For each line below that holds "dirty", return the line as it stands.

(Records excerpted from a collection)
=== Begin Enclosure ===
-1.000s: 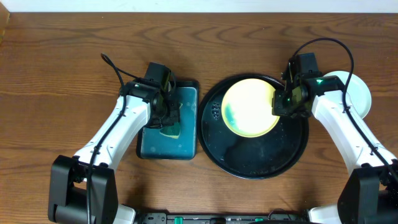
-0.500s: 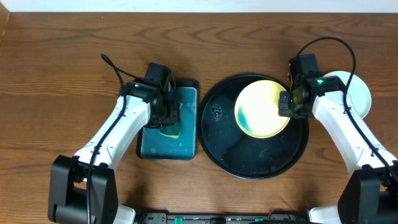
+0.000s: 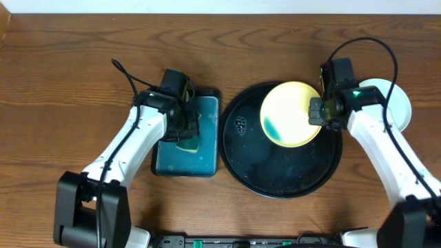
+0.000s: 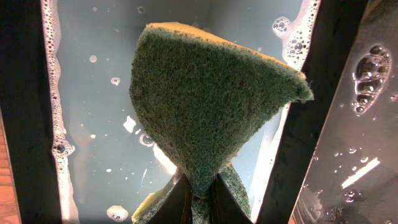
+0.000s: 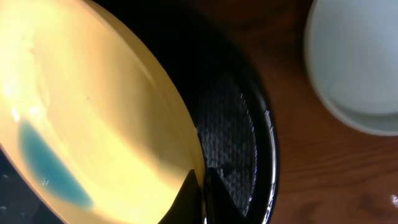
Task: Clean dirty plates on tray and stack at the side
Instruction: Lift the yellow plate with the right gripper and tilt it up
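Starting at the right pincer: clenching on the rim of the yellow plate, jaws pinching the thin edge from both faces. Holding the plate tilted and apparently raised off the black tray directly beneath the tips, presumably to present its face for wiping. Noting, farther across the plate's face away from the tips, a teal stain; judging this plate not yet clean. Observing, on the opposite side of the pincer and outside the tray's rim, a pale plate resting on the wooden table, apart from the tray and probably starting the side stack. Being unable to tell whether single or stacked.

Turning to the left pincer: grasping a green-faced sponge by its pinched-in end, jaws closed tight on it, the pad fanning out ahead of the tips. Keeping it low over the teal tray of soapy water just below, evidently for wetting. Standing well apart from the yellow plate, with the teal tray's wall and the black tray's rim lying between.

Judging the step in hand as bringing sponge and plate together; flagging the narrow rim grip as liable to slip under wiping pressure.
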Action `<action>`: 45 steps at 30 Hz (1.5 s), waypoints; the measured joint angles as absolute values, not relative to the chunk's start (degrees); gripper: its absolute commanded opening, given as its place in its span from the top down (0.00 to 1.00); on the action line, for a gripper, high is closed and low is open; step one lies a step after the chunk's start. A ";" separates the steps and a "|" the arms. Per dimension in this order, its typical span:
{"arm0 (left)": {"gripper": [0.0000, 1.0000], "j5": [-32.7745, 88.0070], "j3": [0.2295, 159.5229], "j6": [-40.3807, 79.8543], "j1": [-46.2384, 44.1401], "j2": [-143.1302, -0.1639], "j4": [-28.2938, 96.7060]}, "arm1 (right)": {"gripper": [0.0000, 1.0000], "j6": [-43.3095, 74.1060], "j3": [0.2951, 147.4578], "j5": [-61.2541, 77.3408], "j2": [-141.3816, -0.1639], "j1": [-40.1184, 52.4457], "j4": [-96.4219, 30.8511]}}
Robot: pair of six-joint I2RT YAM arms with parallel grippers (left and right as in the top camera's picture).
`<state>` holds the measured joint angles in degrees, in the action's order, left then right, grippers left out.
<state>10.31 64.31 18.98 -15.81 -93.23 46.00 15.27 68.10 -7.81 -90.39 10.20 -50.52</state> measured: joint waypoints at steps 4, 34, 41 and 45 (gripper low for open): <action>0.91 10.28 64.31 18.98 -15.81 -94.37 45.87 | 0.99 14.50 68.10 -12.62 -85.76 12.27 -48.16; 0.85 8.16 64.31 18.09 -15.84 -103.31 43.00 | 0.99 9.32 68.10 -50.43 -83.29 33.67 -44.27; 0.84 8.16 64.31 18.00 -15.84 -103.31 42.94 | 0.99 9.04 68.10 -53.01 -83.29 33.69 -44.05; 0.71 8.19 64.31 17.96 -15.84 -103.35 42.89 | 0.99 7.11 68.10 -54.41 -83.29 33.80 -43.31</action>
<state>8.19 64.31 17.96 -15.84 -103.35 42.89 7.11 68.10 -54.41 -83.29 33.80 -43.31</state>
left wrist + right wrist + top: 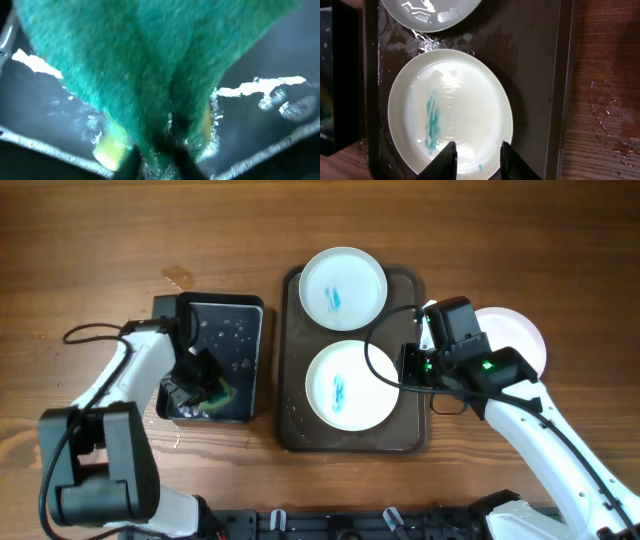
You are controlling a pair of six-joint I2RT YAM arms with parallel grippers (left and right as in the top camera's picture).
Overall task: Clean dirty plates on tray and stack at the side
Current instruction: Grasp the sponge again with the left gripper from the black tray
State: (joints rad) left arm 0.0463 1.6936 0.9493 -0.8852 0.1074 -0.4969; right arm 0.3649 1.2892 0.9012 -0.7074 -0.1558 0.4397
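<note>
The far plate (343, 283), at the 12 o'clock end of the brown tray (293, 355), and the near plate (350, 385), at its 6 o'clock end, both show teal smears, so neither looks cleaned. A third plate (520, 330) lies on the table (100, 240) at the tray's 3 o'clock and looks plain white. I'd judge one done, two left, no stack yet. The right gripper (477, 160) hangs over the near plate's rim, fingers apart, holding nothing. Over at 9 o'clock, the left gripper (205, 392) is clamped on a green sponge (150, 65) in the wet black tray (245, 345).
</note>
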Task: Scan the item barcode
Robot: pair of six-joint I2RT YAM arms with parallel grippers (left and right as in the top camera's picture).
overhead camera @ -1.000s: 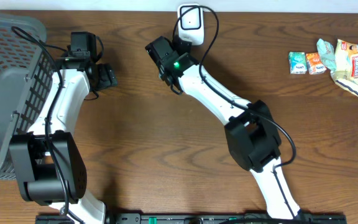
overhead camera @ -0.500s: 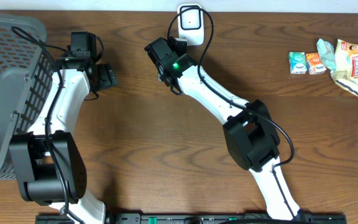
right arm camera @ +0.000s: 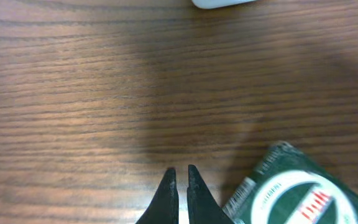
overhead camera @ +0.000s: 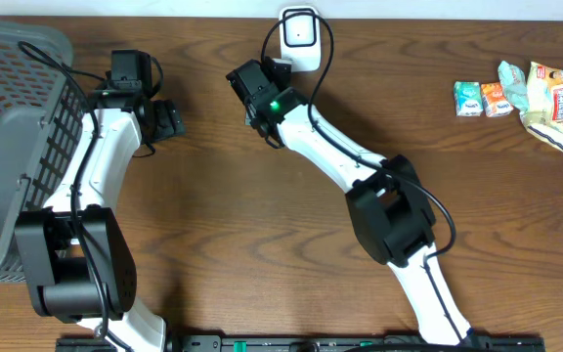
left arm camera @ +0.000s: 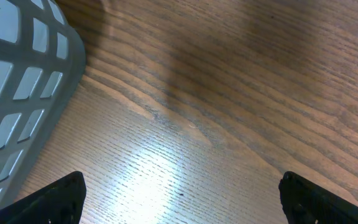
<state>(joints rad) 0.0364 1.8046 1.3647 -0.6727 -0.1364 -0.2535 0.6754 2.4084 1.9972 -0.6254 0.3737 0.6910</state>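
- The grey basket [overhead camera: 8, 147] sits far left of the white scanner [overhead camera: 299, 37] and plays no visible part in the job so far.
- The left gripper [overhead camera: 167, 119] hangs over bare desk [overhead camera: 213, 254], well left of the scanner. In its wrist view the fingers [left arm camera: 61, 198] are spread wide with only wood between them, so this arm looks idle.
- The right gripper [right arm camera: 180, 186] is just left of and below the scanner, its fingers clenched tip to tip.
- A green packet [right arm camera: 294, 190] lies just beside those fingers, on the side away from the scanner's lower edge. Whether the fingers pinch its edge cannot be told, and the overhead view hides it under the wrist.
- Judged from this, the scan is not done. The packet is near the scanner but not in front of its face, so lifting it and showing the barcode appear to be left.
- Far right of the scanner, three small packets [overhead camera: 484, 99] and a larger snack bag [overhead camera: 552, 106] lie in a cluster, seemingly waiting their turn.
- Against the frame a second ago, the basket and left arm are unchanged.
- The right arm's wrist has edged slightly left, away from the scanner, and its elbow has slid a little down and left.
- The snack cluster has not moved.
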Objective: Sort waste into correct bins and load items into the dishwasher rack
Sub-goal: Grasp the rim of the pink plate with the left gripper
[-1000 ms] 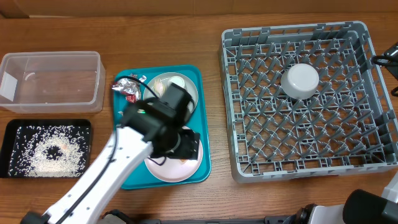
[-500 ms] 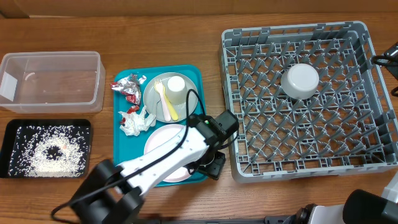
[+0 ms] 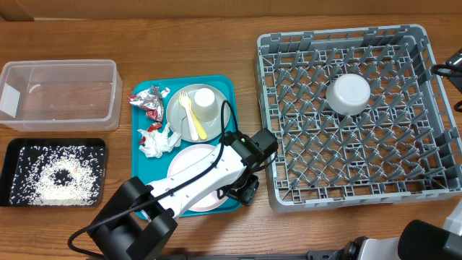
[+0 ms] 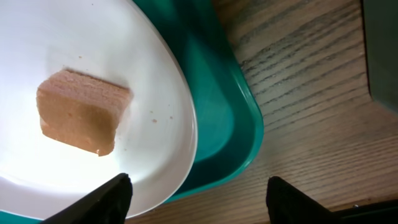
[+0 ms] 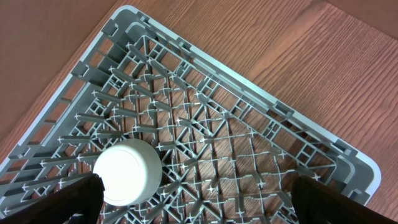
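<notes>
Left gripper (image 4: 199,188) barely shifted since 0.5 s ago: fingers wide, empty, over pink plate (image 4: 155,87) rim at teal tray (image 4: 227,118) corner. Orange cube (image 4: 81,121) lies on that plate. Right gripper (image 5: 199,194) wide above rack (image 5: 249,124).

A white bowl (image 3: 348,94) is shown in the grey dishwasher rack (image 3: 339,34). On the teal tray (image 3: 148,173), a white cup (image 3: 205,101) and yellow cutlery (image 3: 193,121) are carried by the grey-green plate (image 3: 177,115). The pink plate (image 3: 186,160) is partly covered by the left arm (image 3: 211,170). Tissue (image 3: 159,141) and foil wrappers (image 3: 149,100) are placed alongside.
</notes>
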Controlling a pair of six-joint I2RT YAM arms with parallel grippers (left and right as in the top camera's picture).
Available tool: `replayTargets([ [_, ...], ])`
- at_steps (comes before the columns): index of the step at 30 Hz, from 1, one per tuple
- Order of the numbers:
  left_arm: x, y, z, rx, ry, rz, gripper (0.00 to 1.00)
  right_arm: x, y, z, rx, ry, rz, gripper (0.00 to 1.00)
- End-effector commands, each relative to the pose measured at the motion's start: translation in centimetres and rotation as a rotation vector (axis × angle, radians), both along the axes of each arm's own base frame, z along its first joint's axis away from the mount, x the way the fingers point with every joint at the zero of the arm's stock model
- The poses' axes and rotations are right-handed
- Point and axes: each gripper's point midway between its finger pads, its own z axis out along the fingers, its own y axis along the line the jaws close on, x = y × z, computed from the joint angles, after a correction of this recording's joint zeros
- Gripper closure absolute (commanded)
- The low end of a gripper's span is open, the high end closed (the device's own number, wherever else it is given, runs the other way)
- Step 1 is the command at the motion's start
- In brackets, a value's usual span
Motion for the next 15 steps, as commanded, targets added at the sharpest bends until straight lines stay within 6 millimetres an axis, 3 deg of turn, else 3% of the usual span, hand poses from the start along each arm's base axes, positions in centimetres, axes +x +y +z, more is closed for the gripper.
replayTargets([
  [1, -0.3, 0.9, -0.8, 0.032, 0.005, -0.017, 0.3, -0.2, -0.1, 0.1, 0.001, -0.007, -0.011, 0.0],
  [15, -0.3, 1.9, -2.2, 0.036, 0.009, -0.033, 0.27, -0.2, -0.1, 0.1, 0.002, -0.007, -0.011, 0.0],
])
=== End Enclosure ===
- [Task response]
Task: Clean dirty plates on tray and stack at the side
Overall task: Clean dirty plates on tray and stack at the side

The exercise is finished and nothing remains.